Durch diese Steuer kommt es zu folgenden Situationen: Derzeit sieht der Gesetzesentwurf nicht vor, dass wirtschaftliche Gegengeschäfte als eine Einheit gesehen werden. Am Beispiel einer US-amerikanischen Aktie, die in US-Dollar notiert, lässt sich dies gut erläutern. Die Aktie weist ein Dollar-Währungs-Risiko auf, das über einen Devisenterminkontrakt abgesichert werden soll. Mit der neuen Steuer werden Aktie und Devisentermingeschäfte vom Finanzamt nicht als wirtschaftliche Einheit gesehen, obwohl das der Fall ist. Wertet der US-Dollar beispielsweise um 25 Prozent ab, so kassiert der Staat 25 Prozent des Ertrags des Absicherungsgeschäfts in Form von der Kursgewinnsteuer. Durch die Steuer kommt es daher zu einer Schieflage, da zu wenig abgesichert wurde. Sollte das Absicherungsgeschäft im Nachhinein gesehen allerdings nicht notwendig gewesen sein, kann man den Verlust nur auf dem Weg der Veranlagung geltend machen, sofern man einen eventuellen Gewinn gegenrechnen kann.

Ein weiteres Beispiel zum Thema "Unterdeckung". Eine Veranlagung, die eine jährliche Rendite von sieben Prozent abwirft, verdoppelt sich grob gerechnet alle zehn Jahre. Mit Einführung der Kursgewinnsteuer werden am Ende der Laufzeit (und bei aktiv verwalteten Veranlagungen auch während der Laufzeit) 25 Prozent des Substanzzuwachses versteuert. Damit kommt es zu einer Unterdeckung bei Krediten, die mit Tilgungsträgern bedient werden. Auch sonst muss jeder Einzelne die Sparquote um den Steuereffekt erhöhen. Indirekt wirkt sich das negativ auf den privaten Konsum aus.

Ein weiterer unerwünschter Effekt ist, dass Veranlagungsprodukte künftig viel mehr nach Steuergesichtspunkten ausgerichtet werden, und damit wird diese Steuer auf die Veranlagungsstrategien vieler Produkte direkt Einfluss nehmen. Dies wird steuermotivierte Transaktionen provozieren und damit die Transaktionskosten erhöhen.

Auf jeden Fall wird die Risikobereitschaft der Anleger unter der Steuer leiden. Welcher Anleger ist bereit, Risikokapital zur Verfügung zu stellen, wenn im Falle des Erfolgs 25 Prozent an den Fiskus abzutreten sind?
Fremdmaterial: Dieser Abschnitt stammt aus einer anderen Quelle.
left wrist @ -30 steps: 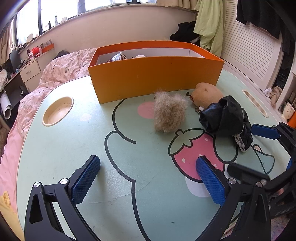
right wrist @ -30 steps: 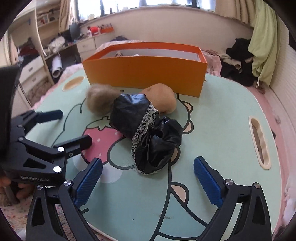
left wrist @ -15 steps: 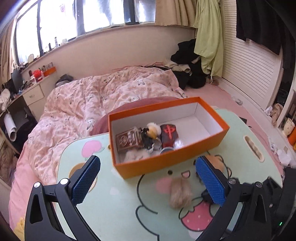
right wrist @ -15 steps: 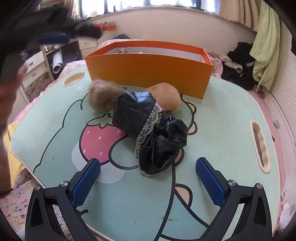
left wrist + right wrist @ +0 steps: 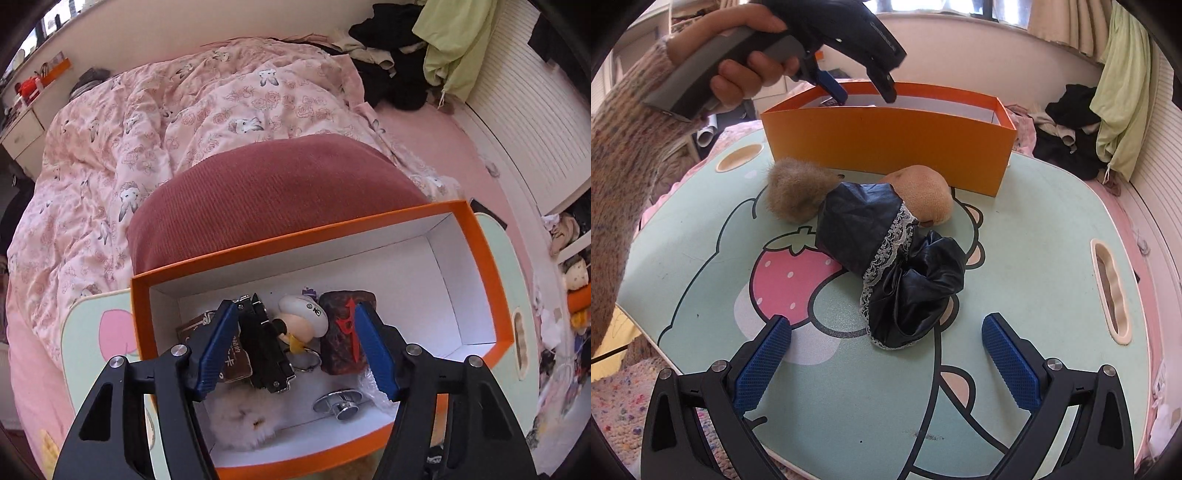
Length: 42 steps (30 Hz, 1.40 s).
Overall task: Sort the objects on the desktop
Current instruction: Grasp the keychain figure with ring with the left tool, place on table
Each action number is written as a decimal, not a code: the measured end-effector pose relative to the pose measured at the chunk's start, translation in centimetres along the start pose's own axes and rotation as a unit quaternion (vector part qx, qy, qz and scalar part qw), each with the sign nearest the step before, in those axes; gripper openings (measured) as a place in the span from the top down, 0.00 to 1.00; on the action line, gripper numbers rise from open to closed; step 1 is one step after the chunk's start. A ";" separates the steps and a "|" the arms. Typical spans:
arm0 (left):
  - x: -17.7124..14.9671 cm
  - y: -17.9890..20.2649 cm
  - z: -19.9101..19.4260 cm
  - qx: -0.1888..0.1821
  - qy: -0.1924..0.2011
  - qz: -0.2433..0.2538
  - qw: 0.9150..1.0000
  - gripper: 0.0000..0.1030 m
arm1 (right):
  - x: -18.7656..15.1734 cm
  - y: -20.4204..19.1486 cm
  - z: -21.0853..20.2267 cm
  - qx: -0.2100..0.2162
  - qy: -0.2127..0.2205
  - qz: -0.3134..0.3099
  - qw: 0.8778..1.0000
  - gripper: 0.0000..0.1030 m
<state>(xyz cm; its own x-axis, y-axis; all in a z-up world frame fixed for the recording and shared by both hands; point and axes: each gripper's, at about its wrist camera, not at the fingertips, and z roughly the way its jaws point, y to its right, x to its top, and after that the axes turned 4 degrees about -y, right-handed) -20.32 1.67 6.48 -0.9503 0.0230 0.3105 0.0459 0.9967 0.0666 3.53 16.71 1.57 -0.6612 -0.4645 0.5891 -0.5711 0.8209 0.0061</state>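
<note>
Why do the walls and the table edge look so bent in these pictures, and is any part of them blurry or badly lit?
Both views come through a fisheye lens, hence the dark corners. Right wrist view: the table rim bows into a curve, daylight from the window is soft, and the hand at upper left is slightly smeared. Left wrist view: the orange box has bent walls, its white inside is bright, and the close fingers look oversized.

box [image 5: 886,147] at far side of my table [image 5: 1034,258]. in front of box: fur ball [image 5: 794,194] left, plush [image 5: 927,192] right, pouch [image 5: 886,266] nearest me. inside box: card pack [image 5: 236,354], duck keychain [image 5: 303,317], block [image 5: 340,339], metal knob [image 5: 340,402], fluffy pompom [image 5: 243,417].
</note>
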 end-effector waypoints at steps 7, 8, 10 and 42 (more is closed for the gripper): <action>0.1 1.0 0.8 0.027 -0.011 0.044 0.999 0.61 | 0.2 -0.1 0.1 0.000 0.000 0.001 1.000 0.00; 0.2 0.8 0.8 0.015 -0.015 0.040 0.999 0.63 | 0.2 -0.1 0.1 0.000 0.000 0.001 1.000 0.00; 0.3 0.8 1.0 -0.002 -0.023 0.035 0.999 0.64 | 0.3 -0.1 0.1 0.000 0.000 0.002 1.000 0.00; -0.8 2.3 3.2 0.034 -0.039 0.060 0.997 0.54 | 0.0 0.3 0.1 0.000 0.002 0.002 1.000 0.00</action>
<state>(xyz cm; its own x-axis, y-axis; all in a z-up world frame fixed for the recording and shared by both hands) -20.44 4.16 3.30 -0.9603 0.1456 0.2381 0.1422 0.9893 -0.0315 3.26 16.93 1.53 -0.6617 -0.4604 0.5918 -0.5688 0.8224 0.0038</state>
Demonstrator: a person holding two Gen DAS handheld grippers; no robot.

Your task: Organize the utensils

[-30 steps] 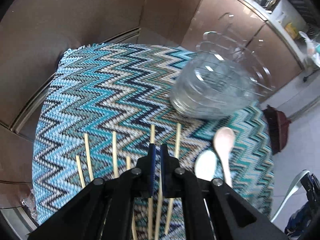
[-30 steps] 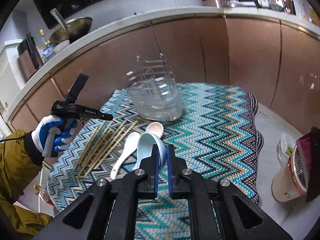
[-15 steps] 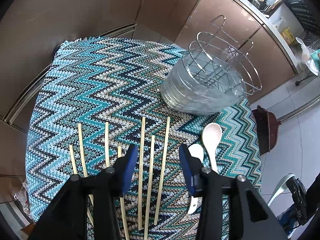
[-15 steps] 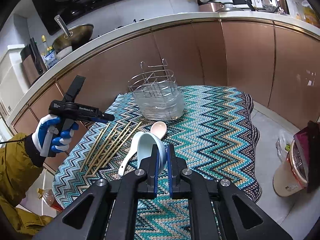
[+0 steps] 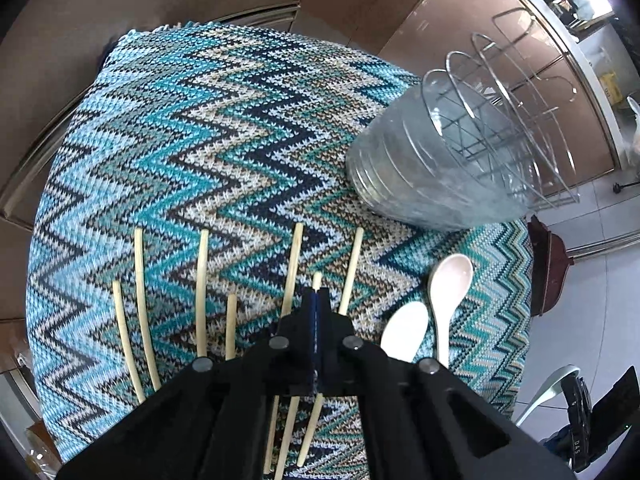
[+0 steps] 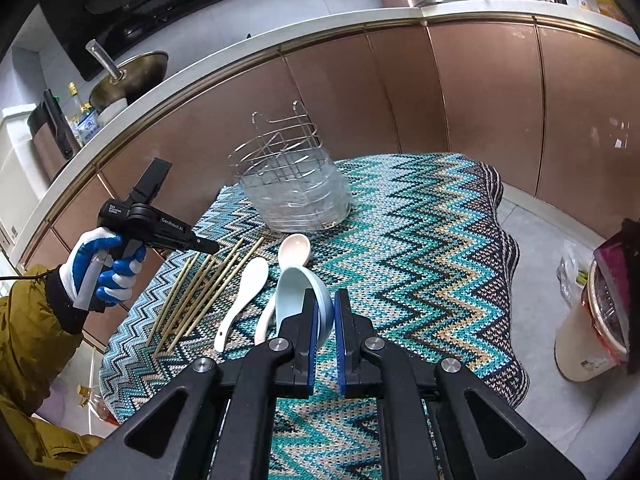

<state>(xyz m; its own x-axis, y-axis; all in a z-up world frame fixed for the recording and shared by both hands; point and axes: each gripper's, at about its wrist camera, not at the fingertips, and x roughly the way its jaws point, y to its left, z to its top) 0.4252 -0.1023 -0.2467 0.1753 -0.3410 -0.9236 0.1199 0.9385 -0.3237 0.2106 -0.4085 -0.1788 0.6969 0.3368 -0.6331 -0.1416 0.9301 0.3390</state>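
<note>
Several wooden chopsticks [image 5: 200,288] lie side by side on a zigzag blue cloth [image 5: 180,140]. My left gripper [image 5: 316,294] is shut on one chopstick [image 5: 317,280], whose tip pokes out just past the fingertips. Two white ceramic spoons [image 5: 444,288] lie to the right of the chopsticks. A wire utensil holder in a clear tub [image 5: 452,168] stands beyond them. My right gripper [image 6: 323,300] is shut on a light blue spoon [image 6: 296,292], held above the cloth. The left gripper [image 6: 208,246] shows over the chopsticks [image 6: 196,292] in the right wrist view.
The holder [image 6: 296,196] stands near the table's far edge, by brown kitchen cabinets [image 6: 480,92]. A bin with a red lid [image 6: 596,308] stands on the floor at the right. The white spoons [image 6: 244,292] lie just ahead of my right gripper.
My left gripper was shut, opened wide half a second ago, and has now closed on one chopstick. My right gripper has held still with the blue spoon.
</note>
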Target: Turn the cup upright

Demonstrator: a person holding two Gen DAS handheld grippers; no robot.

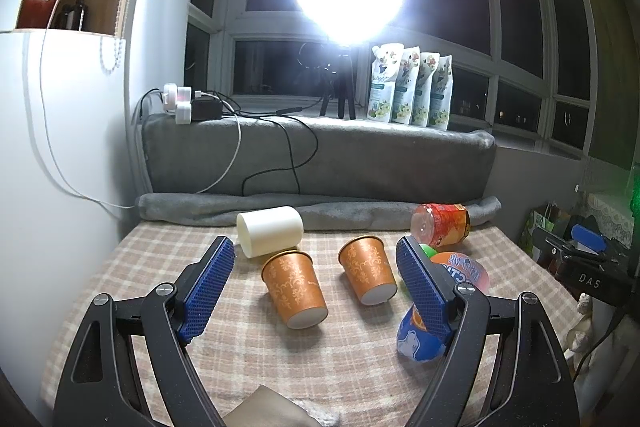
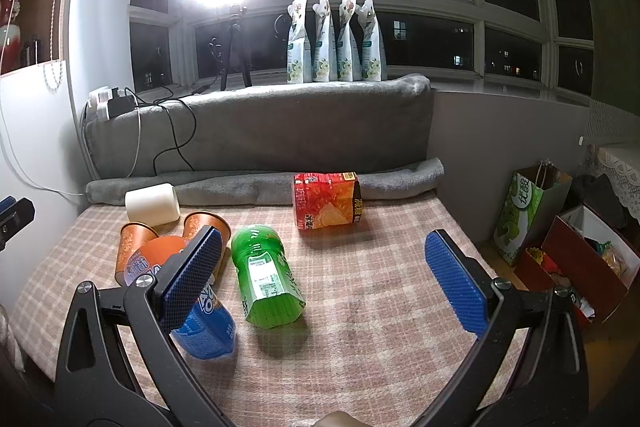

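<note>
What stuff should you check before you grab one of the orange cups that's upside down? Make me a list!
1. Left gripper open wide enough for a cup: ok, jaws spread with nothing between them.
2. Right gripper free: ok, open and holding nothing.
3. Target in reach: ok, the left orange cup sits between the left gripper's fingers, mouth down and base up.
4. Room around it: not ok, the white cup lying on its side touches or nearly touches its rim.
5. Second orange cup: ok, stands apart from the first, also upside down.
6. Surface flat: ok, the checked cloth looks smooth there.
</note>
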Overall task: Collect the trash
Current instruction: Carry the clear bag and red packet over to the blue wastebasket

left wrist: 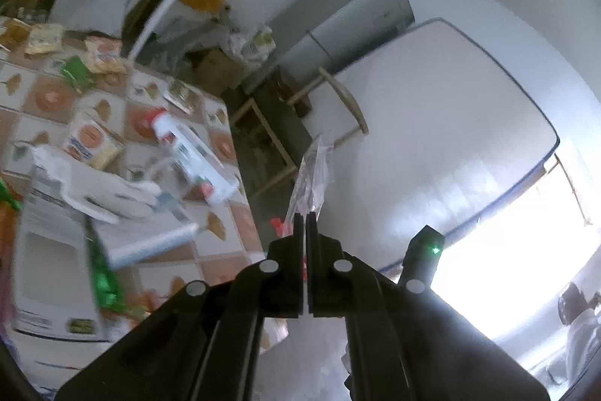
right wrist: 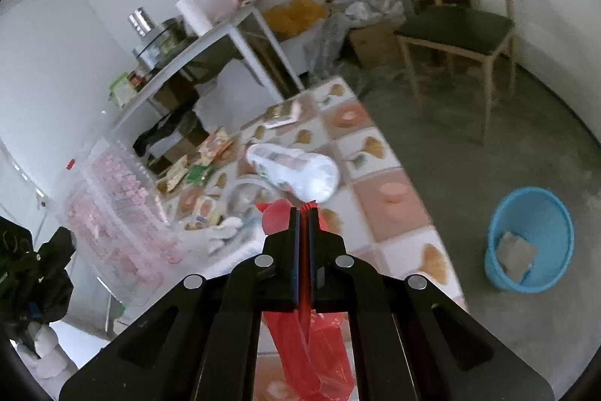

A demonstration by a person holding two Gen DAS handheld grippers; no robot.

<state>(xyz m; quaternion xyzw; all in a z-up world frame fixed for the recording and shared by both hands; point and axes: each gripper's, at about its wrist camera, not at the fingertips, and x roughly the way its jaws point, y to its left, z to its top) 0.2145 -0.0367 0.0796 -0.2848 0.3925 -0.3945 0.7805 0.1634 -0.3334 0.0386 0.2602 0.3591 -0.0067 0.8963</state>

Die Konsequenz wird sein, dass Anleger künftig entweder noch konservativer, oder im Gegenteil extrem riskant veranlagen werden. Anleger werden nach dem Motto "Hopp oder dropp" geradezu in "Hebelprodukte" hineingezwungen, die zuletzt besonders stark kritisiert wurden.

Es ist auch zu hoffen, dass der Gesetzgeber für die zweite Säule (private Pensionsvorsorge) noch Korrekturen vornimmt. Erst jüngst wurde die prämienbegünstigte Zukunftsvorsorge adaptiert. Zum Beispiel könnten durch die Einrichtung eines Pensionskontos bestimmte Produkte seitens des Gesetzgebers (oder FMA) für die Pensionsvorsorge als geeignet klassifiziert werden. Diese könnten wie bereits die prämienbegünstigte Zukunftsvorsorge für das Ziel der privaten Vorsorge steuerbefreit werden (aber bitte nicht nur Versicherungen). Anleger könnten damit selbst entscheiden, was mit ihrem Geld passiert.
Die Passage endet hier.